• Kelly Ryan

Goal Setting to Set You (and Your Life!!) Up for Success (Part 2 of 3)

Updated: Jan 6


In my last goal setting article (Part 1 of 3) you put pen to paper and figured out your “Why”, or what it is that drives you to want to achieve each of those big Outcome Goals you’ve set for yourself (qualifying for Kona; earning a partnership at your law firm; saving $100,000…). Now that you’ve figured that critical motivation out for each of your goals, let’s write your roadmap to get you there by setting your Performance and Process Goals!

Just to recap, last time, we worked through the first three steps of the epic goal setting worksheet:

1. Find your “Why”

2. Outline all of your Outcome Goals

3. Find your “Why” for each Outcome Goal

4. Outline your Performance Goals for each of your Outcome Goals.

Performance goals are best described as the stepping stones that will help you reach your Outcome Goals.These are things you have some, but not complete, control over. For example, one of my outcome goals for this year is to make my “comeback” at the 70.3 distance.Some of the performance goals that will help me make my comeback in 2020 are:

  • Swim: 6k/wk by March 2020

  • Bike: 5hrs/wk by February 2020

  • Run: 3x/wk by March 2020

My case is a little unique this year because I’m coming back from such a big break due to injury and I, therefore, focused more on time and volume related Performance Goals. Yours may look something more like:

  • Swim: 1500m in 20min by June 2020

  • Bike: Reach 2.3 watts/kilogram by July 2020

  • Run: Set a new 13.1 PR by December 2020

5. Lastly, how are you going to do it? Your Process Goals:

Process goals are goals you have complete control over. They’re things like “Swim 3 days per week” or “I’ll do mobility and foam rolling every night before I go to bed.” These are things that YOU control. YOU make the decision to do this or not. Unlike making the podium, going to the pool on a cold Tuesday morning doesn’t depend on whether or not the guy in your age group who just retired from racing as a pro decided to show up on race day. YOU decide if you’re going to sleep in or bundle up and get to the pool! Here are a few examples of Process Goals:

  • Strength train 3x/wk

  • Swim consistently 3-4 days/wk, including 1-2 days at Master’s

  • Get an average of 7.5hrs of sleep every night

You’ll notice as you go through this exercise, that not only is it extremely difficult, but it’s also very enlightening. As I went looked at all the things I wanted to accomplish and where I wanted to be in ten years, all on the same page, it allowed me to see that I’d begun to do the same thing that a lot of us do… Too much at once!

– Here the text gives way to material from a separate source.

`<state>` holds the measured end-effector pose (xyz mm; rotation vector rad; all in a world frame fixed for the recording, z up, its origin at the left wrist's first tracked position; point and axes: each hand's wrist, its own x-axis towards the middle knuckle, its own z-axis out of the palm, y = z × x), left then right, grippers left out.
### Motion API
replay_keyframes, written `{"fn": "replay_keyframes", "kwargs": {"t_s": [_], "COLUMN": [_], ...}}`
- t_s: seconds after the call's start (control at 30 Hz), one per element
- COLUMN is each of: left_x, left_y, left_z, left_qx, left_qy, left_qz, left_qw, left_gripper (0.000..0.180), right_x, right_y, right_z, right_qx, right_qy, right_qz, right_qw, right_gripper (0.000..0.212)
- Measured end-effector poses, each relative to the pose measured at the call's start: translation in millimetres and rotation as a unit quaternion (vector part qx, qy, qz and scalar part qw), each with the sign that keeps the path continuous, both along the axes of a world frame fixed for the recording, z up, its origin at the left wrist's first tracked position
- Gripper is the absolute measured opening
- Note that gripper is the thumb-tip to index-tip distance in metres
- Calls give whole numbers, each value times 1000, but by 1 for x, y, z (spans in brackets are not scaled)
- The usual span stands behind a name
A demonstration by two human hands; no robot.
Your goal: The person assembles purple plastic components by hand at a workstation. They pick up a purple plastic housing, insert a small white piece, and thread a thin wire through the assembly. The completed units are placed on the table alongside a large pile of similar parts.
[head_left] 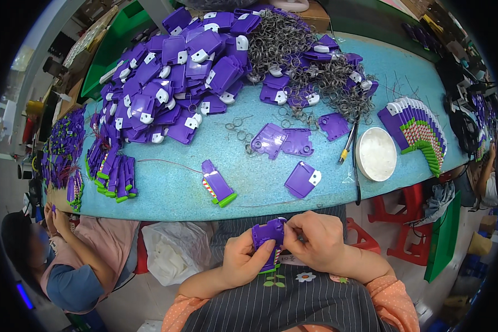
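The left hand (242, 260) cups a purple plastic piece (268, 235) against the lap while the right hand (314, 239) pinches its upper edge, fingers pressed close together. Far ahead of the hands, a large heap of unassembled purple shells (177, 72) lies on the blue table (249, 171), too many to count, so most of the work seems left. Ahead to the right, a tangle of wire springs (293, 50) and a fanned row of finished pieces (418, 133); ahead to the left, another finished batch (113, 174). Nearer: one white dish (376, 154), one finished piece (218, 183), four loose shells.
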<state>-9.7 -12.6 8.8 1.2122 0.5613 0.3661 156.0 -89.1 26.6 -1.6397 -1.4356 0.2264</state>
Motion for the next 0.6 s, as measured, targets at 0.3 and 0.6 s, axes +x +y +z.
{"fn": "replay_keyframes", "kwargs": {"t_s": [0.3, 0.6], "left_x": [1, 6], "left_y": [6, 9], "left_z": [-2, -1], "left_qx": [30, 324], "left_qy": [37, 33], "left_qz": [-42, -26], "left_qw": [998, 945], "left_gripper": [25, 29], "right_x": [8, 4], "right_y": [-8, -7], "right_z": [1, 3], "right_qx": [-153, -103], "right_qy": [286, 269], "right_qz": [23, 43], "right_qw": [946, 957], "right_gripper": [12, 10]}}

When I started this exercise several months ago, my plan had been to race another full Ironman, try to make top ten at a 70.3, try out for the Warrior Games, start a business, start a graduate program, transition out of the military, and start a new job, all in 2020!! Putting this all on paper in this format allowed me to see that it can all be done, but it doesn’t all have to be done right now. As I filled out my worksheet, some of my Outcome Goals moved to different columns (for example, “Ironman Distance Comeback” moved from 1yr to 2yrs and “Qualify for Kona again” moved from 2yrs to 5yrs) and I was able to realize that some races that I thought I might want to do, really didn’t even fit into the overall plan at all.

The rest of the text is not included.